So then, are these capsules I’m seeing today tropical fish in the oceanic equivalent of suspended animation?

I dip my net and let its contents loose into a glass of seawater, and it is like watching a tiny solar system swirl. Beside the capsules, I also catch what appears to be a sapphire blue squid, but the size of a broccoli flower, and a small, classically shaped jellyfish of the same color but about half that size. Two or three other animals swim in the glass that are so small I can’t ascertain their shape or configuration, even with a magnifying glass.

A clear piece of ribbon floats by roughly a foot in length and an inch wide. I scoop it up and into my glass and see that its dark spot at one end appears to be a head and mouth. The head swims around looking for the exit, and the clear ribbon of body follows. It is so delicate, lifting it back into the water tears it in two.

There are Portuguese Man-o-War, lavender, moon-shaped, and Box-like jelly fishes.

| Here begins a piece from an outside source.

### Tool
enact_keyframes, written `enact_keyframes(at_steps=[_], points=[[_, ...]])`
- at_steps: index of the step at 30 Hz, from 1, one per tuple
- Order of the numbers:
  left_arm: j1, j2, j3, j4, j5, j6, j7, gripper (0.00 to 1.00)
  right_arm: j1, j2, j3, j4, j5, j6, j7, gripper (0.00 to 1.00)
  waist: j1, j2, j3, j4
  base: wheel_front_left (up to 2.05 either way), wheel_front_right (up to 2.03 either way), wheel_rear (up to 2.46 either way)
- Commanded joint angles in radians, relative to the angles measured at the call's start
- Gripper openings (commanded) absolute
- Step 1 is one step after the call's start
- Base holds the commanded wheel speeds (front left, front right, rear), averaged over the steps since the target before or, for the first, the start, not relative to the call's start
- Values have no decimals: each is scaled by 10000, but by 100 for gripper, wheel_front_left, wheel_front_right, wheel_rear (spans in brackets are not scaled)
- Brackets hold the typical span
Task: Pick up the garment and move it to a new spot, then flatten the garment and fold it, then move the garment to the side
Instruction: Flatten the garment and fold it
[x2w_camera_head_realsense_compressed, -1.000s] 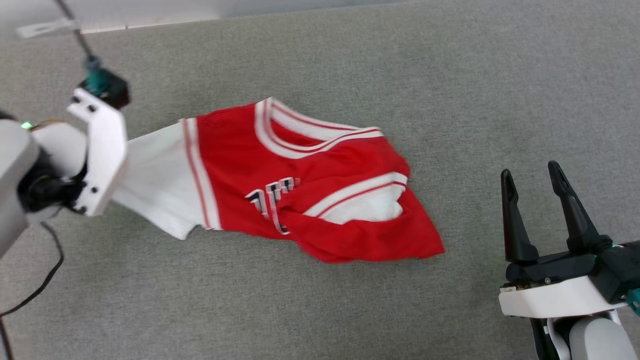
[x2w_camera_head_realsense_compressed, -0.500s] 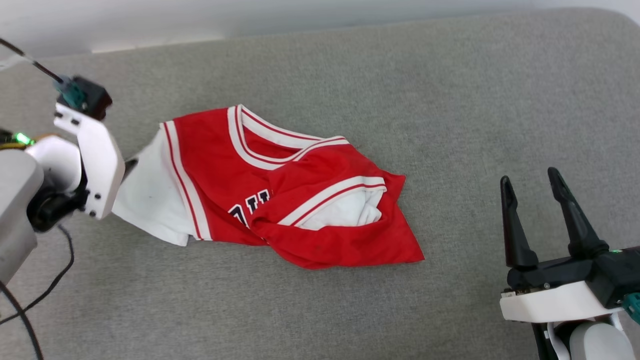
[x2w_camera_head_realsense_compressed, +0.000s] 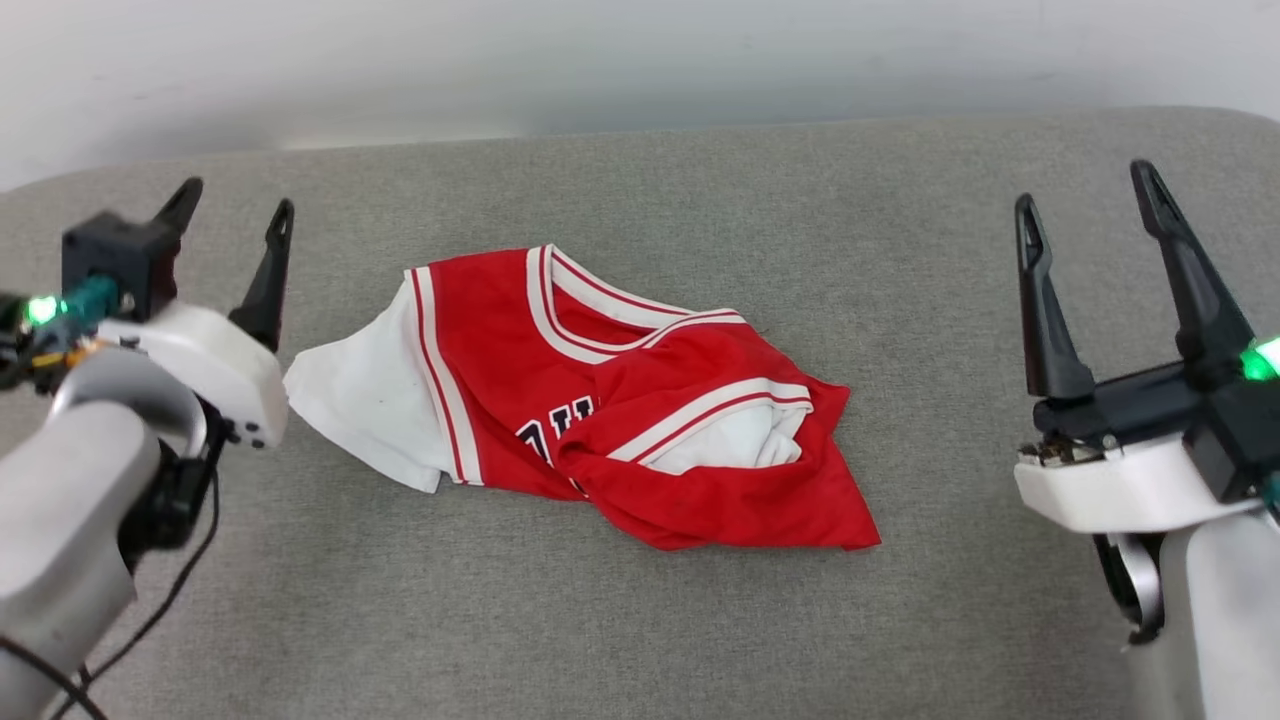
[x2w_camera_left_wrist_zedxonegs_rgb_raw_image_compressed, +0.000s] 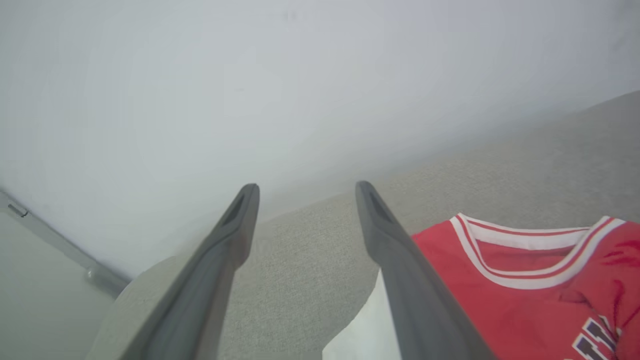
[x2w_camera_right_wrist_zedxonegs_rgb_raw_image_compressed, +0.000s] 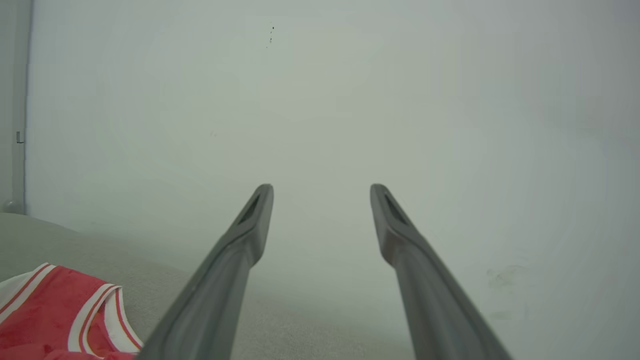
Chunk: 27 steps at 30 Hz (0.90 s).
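**Both grippers open and empty, jersey crumpled mid-surface**

You have the garment (x2w_camera_head_realsense_compressed: 640, 420) lying in a heap near the middle of the grey fabric surface (x2w_camera_head_realsense_compressed: 700, 620), between the two arms and touching neither. Its white sleeve is spread flat on the robot's left. The striped neck opening faces the far edge. The red body is folded over itself on the right, and the second armhole, with its white-and-red trim, gapes upward. Only part of the black lettering shows beside that fold. The rest is buried, so you cannot read it fully.

Your left gripper (x2w_camera_head_realsense_compressed: 237, 197) sits just beside the white sleeve, with its fingers spread wide and nothing between them. In the left wrist view one finger overlaps the sleeve's edge. I cannot tell from that view whether it touches the cloth, though the head view shows a strip of grey between them. A green light (x2w_camera_head_realsense_compressed: 40, 310) glows on that wrist, and a black cable (x2w_camera_head_realsense_compressed: 170, 600) hangs below the forearm.

Your right gripper (x2w_camera_head_realsense_compressed: 1085, 185) is well apart from the jersey at the right edge of the surface. Its fingers are also parted wide and hold nothing. In the right wrist view they point at the pale wall (x2w_camera_head_realsense_compressed: 600, 60), with the red collar at the lower left corner.
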Motion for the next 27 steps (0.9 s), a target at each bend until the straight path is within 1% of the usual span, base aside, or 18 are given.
enact_keyframes(at_steps=[1,2,4,6,8,9,10,12,15,18,20,24,27], points=[[612,3,307,-463,70,590,-226,100,-426,-338,248,322,82,-7,-22,100,0,0,-42,90,0,0,0],[612,3,307,-463,70,590,-226,100,-426,-338,248,322,82,-7,-22,100,0,0,-42,90,0,0,0],[1272,5,734,-986,207,1250,-322,100,-867,-723,598,733,209,-7,-20,100,0,0,-64,159,0,0,0],[1922,-154,1456,-1737,610,1880,-343,100,-1297,-1173,1063,1306,348,-7,-20,100,0,0,-78,241,0,0,0],[2792,-340,2187,-2360,1116,2399,-335,100,-1771,-1593,1646,2012,617,-7,19,100,0,0,-89,313,0,0,0],[3227,-466,2526,-2666,1397,2616,-326,100,-2070,-1798,1972,2340,834,-7,203,100,0,0,-95,342,0,0,0],[3646,-624,2902,-2940,1686,2777,-328,100,-2403,-2027,2323,2595,1100,-7,461,100,0,0,-83,387,0,0,0],[4413,-1018,3512,-3415,2248,2945,-329,100,-3015,-2537,3155,2960,1680,-7,1073,100,0,0,-47,488,0,0,0],[5352,-1698,4291,-3825,3146,2903,-331,100,-3940,-3283,4384,3262,2673,-7,1926,100,0,0,50,672,0,0,0],[6030,-2500,5022,-4135,3947,2777,-332,100,-4847,-3890,5616,3455,4076,-7,3083,100,0,0,173,848,0,0,0],[6411,-3041,5496,-4314,4415,2661,-332,100,-5450,-4368,6638,3508,4972,-7,4060,100,0,0,292,974,0,0,0],[7046,-4047,6253,-4501,5168,2292,-333,100,-6719,-4959,8413,3599,7062,-7,6317,100,0,0,599,1169,0,0,0],[7358,-4737,6789,-4555,5636,1960,-333,100,-7630,-5191,9458,3775,8373,-7,7932,100,0,0,908,1339,0,0,0]])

A tiny insect jumps across the water top as though it were a frog.

And well below the surface from a foot to several swims an animal that shines back at me in green iridescence. I have been seeing this animal, and millions of its kind, almost since departing Mexico, but have no clue what it is. Today, though I am successful in getting it into the net, it either swims right back out or simply switches off its glow in my glass. In either case I remain as mystified now as ever.

One of the fry fish has gotten too use to me and my net, and a quick flick puts him into the glass too. His sides flash with black and blue stripes and his full-body dorsal fin reminds of a Dorado. His breathing is sheer panic, having never seen the world from a glass before–hideous, especially that perspiring monster with the flaming red nose.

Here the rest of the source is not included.